┌─ SUPPLIED INFORMATION

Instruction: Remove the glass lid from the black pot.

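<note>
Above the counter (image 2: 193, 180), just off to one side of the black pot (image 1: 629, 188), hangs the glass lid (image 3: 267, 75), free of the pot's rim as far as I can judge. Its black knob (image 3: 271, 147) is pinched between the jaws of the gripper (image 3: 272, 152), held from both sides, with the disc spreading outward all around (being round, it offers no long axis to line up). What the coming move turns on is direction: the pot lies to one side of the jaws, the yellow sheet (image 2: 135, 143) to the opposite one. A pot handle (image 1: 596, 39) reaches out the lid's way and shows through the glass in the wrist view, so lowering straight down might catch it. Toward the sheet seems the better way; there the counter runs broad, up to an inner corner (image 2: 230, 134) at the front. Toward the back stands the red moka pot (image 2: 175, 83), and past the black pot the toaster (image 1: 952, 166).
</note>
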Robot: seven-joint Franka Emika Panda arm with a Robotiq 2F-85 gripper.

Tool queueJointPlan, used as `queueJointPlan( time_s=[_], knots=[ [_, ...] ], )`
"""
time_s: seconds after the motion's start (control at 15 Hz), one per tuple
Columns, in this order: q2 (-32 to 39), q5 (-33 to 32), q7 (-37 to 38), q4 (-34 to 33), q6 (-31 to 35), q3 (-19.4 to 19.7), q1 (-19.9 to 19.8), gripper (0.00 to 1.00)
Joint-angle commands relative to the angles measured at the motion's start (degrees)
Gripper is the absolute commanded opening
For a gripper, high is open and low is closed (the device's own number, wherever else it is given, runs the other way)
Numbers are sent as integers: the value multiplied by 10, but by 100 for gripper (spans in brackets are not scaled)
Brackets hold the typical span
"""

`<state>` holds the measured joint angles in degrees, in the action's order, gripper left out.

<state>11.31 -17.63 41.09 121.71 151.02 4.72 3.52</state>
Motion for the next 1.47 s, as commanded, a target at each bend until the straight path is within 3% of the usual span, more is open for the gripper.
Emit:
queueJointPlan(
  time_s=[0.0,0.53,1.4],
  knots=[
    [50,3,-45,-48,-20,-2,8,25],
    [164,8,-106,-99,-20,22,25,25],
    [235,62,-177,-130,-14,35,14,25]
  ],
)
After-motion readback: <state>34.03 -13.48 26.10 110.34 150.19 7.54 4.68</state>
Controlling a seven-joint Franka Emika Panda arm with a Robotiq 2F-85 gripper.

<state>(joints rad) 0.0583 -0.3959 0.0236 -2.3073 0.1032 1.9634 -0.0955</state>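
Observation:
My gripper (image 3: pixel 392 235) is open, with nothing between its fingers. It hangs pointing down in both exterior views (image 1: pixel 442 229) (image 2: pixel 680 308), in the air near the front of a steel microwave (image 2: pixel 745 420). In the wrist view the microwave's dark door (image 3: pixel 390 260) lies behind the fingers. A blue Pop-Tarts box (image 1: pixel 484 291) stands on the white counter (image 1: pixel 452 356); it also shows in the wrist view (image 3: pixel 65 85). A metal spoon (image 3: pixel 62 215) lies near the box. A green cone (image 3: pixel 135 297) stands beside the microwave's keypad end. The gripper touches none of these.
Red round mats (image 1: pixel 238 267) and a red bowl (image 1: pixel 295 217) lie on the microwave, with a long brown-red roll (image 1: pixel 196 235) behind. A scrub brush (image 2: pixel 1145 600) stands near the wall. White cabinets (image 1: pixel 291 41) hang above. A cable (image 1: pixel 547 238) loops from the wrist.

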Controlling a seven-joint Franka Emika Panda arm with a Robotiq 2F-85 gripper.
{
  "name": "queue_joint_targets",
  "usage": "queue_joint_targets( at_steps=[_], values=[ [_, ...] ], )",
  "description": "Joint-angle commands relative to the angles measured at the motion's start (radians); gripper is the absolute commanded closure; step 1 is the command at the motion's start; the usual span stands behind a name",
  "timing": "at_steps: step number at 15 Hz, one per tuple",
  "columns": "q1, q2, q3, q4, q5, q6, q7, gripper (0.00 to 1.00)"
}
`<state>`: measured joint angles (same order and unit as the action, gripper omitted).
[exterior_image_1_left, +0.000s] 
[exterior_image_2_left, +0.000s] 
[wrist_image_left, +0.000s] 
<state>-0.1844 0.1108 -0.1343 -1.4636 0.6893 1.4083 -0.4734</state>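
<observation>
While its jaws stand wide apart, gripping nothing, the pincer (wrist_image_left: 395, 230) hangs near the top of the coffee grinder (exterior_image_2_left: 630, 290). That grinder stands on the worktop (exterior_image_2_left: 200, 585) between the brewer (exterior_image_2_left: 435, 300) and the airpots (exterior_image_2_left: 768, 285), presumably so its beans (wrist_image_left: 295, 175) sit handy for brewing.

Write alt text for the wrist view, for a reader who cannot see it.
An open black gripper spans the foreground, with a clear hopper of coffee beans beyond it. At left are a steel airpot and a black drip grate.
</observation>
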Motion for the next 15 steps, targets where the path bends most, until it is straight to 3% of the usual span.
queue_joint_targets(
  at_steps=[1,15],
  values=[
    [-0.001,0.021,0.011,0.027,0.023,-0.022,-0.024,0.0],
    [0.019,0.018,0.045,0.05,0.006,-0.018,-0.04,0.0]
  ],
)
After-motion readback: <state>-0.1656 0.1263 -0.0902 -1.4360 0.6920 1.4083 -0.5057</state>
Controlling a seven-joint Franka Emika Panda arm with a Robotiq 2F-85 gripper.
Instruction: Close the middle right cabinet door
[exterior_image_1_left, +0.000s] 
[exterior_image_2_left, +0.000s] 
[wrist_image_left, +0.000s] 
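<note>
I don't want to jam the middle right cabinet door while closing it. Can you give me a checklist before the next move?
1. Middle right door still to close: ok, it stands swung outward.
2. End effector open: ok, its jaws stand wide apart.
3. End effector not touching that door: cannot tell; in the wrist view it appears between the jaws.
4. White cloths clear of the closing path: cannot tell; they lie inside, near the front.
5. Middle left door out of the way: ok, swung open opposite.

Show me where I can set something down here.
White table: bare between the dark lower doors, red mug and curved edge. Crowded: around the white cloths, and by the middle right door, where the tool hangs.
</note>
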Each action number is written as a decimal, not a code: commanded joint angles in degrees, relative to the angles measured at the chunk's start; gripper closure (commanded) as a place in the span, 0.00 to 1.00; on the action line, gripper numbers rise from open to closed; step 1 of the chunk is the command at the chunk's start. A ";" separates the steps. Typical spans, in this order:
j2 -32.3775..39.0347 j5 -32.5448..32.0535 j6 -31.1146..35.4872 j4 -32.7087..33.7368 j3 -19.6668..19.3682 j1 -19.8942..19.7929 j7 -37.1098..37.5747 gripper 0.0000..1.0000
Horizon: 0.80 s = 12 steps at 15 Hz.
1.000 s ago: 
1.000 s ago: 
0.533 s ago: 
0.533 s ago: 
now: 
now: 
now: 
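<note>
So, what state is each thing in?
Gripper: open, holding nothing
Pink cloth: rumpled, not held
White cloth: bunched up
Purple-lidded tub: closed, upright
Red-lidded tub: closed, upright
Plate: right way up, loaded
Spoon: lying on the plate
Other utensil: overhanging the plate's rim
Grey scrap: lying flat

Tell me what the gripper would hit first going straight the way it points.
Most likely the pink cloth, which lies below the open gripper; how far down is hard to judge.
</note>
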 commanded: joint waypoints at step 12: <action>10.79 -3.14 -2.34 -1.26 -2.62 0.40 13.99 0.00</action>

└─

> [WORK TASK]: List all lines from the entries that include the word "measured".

> [ANSWER SPACE]:
Joint-angle commands relative to the angles measured at the motion's start (degrees)
`<state>` holds the measured joint angles in degrees, in the action's order, gripper left out.
  "description": "Joint-angle commands relative to the angles measured at the motion's start (radians); gripper is the absolute commanded closure; step 1 is the command at the motion's start; the usual span stands behind a name",
`<state>`: measured joint angles (same order and unit as the action, gripper omitted).
Each action number is written as a decimal, not a code: commanded joint angles in degrees, relative to the angles measured at the chunk's start; gripper closure (commanded) as a place in the span, 0.00 to 1.00; on the action line, gripper numbers rise from open to closed; step 1 of the chunk is the command at the chunk's start. A ";" separates the steps. Typical spans, in this order:

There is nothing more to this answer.